The Lone Cheerio post, which started as pure whimsy, is now nursing a discussion on the relative merits of the ongoing boycott against Nestle for their (alleged) practices of pushing formula over breast milk in the third world. The pro-boycott position says that Nestle’s corporate greed hurts — and possibly kills — mothers and babies, and that we should vote with our wallets until it stops. The anti-boycott position says that formula is probably healthier than breast milk if the mother has low immunity, that the World Health Organization is probably warped by uneven political pressures, and that the boycott is an example of political correctness run amok.
Personally, I think that Nestle, like all corporate giants, will get away with whatever it can if unchecked.
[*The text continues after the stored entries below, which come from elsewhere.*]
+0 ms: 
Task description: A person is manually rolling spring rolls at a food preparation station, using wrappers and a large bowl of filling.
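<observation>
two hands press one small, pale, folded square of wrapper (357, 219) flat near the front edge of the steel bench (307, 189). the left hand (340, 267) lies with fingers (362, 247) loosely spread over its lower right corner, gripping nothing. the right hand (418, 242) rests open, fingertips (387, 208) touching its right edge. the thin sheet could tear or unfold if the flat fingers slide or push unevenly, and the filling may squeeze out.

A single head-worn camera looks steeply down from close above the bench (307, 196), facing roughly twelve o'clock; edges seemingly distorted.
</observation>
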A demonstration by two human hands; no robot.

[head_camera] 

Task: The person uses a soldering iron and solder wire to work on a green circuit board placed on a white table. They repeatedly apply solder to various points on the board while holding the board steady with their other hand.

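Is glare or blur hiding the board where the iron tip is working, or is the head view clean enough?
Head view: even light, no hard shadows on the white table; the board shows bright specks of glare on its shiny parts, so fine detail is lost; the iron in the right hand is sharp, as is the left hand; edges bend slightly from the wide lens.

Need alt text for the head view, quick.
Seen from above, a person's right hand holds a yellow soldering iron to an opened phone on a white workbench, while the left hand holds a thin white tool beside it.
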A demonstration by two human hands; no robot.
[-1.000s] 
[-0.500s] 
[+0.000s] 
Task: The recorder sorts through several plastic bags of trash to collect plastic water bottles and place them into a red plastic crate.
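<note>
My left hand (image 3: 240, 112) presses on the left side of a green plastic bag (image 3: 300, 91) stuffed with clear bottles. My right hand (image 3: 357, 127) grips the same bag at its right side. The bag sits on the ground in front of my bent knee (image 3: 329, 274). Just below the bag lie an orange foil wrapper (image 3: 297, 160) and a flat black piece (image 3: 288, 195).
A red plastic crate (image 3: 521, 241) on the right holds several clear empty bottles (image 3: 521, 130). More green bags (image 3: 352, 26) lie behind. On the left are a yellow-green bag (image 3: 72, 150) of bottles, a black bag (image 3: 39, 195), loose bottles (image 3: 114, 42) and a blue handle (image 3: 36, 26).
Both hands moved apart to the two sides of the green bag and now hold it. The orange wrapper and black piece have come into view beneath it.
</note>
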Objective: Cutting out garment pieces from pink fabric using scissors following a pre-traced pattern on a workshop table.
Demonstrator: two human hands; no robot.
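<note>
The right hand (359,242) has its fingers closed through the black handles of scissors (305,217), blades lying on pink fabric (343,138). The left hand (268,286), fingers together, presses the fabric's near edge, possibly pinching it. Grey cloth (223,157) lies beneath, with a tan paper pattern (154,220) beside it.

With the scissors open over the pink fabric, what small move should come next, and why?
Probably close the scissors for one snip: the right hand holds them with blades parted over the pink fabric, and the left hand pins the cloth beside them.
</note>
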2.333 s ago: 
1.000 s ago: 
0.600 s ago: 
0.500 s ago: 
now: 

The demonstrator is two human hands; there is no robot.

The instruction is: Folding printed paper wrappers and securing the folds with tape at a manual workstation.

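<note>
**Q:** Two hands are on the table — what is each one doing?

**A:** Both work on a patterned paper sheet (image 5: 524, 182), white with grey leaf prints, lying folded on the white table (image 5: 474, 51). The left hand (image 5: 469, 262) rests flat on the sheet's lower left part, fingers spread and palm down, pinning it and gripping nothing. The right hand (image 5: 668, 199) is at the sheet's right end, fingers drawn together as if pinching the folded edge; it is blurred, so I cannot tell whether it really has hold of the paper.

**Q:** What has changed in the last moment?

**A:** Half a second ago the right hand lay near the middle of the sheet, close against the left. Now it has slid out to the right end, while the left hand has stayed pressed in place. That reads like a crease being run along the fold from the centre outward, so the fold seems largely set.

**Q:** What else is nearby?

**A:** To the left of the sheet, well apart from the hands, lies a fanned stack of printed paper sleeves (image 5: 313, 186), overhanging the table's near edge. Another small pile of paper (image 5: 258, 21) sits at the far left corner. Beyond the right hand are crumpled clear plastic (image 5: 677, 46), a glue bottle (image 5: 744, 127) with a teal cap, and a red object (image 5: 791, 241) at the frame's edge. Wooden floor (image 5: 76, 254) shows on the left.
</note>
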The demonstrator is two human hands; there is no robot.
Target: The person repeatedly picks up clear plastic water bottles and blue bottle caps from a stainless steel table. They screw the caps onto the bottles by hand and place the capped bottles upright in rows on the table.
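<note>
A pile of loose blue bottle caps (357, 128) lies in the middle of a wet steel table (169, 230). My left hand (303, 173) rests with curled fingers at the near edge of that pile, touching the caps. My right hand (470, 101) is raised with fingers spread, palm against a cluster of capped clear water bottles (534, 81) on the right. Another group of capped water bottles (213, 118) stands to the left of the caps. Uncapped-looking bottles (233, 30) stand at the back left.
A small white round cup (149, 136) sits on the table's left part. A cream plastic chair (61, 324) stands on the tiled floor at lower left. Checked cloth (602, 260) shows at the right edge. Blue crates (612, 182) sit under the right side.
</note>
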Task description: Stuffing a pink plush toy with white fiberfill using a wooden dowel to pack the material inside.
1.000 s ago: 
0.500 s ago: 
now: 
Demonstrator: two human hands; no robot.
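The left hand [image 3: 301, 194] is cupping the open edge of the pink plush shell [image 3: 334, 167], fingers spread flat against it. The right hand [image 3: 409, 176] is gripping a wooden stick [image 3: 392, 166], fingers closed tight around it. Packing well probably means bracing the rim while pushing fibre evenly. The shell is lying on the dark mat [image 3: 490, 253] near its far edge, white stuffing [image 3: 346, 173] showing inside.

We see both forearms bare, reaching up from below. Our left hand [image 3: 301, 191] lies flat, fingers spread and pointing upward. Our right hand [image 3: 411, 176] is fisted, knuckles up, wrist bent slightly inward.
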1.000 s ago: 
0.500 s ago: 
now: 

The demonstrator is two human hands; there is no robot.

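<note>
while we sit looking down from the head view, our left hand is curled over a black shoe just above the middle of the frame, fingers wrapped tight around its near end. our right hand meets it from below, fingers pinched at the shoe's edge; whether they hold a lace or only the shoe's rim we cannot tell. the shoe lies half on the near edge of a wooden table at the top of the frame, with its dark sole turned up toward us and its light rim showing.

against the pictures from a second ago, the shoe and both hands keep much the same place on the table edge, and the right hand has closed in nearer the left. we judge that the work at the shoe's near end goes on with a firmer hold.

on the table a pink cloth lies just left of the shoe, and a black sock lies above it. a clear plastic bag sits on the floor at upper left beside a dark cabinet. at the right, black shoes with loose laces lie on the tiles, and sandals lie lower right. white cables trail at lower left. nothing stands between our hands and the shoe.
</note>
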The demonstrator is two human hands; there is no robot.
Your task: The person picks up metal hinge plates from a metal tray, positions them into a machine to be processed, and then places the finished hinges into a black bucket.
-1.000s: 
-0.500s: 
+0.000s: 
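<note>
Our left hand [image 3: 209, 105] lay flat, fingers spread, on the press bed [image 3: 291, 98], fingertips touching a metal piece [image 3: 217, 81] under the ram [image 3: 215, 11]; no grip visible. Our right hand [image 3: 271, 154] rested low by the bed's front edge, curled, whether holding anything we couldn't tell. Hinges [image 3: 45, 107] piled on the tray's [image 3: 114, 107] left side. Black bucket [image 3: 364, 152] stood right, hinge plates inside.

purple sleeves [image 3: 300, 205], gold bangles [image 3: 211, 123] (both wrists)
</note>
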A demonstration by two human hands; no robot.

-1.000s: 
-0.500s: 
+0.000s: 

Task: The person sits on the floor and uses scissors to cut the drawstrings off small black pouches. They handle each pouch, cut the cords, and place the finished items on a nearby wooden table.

If the allegations are true, its practices are foul, and definitely boycott-worthy (well-organized boycotts do work). On the other hand, I know that we can’t lift a finger in this world without some of our actions supporting bad karma on one front or another. That organic onion in your stir fry tonight? Maybe picked by an underpaid, exploited immigrant farm worker. Breast feeding is too important to play games with. Even if formula has some advantages (Amy and I use it as an occasional substitute), it’s not worth the risk to the child’s health or later intelligence (breastfeeding.com references seven separate studies showing a correlation between IQ and breastfeeding — in the range of 3-8 IQ points difference between breast- and formula-fed children).
If you have strong feelings about this, do the research — find out whether the allegations are true or whether Nestle’s practices have changed in the 20 years the boycott has been running, and think carefully about the counter-arguments — will not buying Cheerios really make a difference to the parent company? Are there health benefits to formula (in the 3rd world) that in part offset its downsides? Is Nestle’s behavior pure greed, or something else?
Amy and I are still trying to figure out what to do.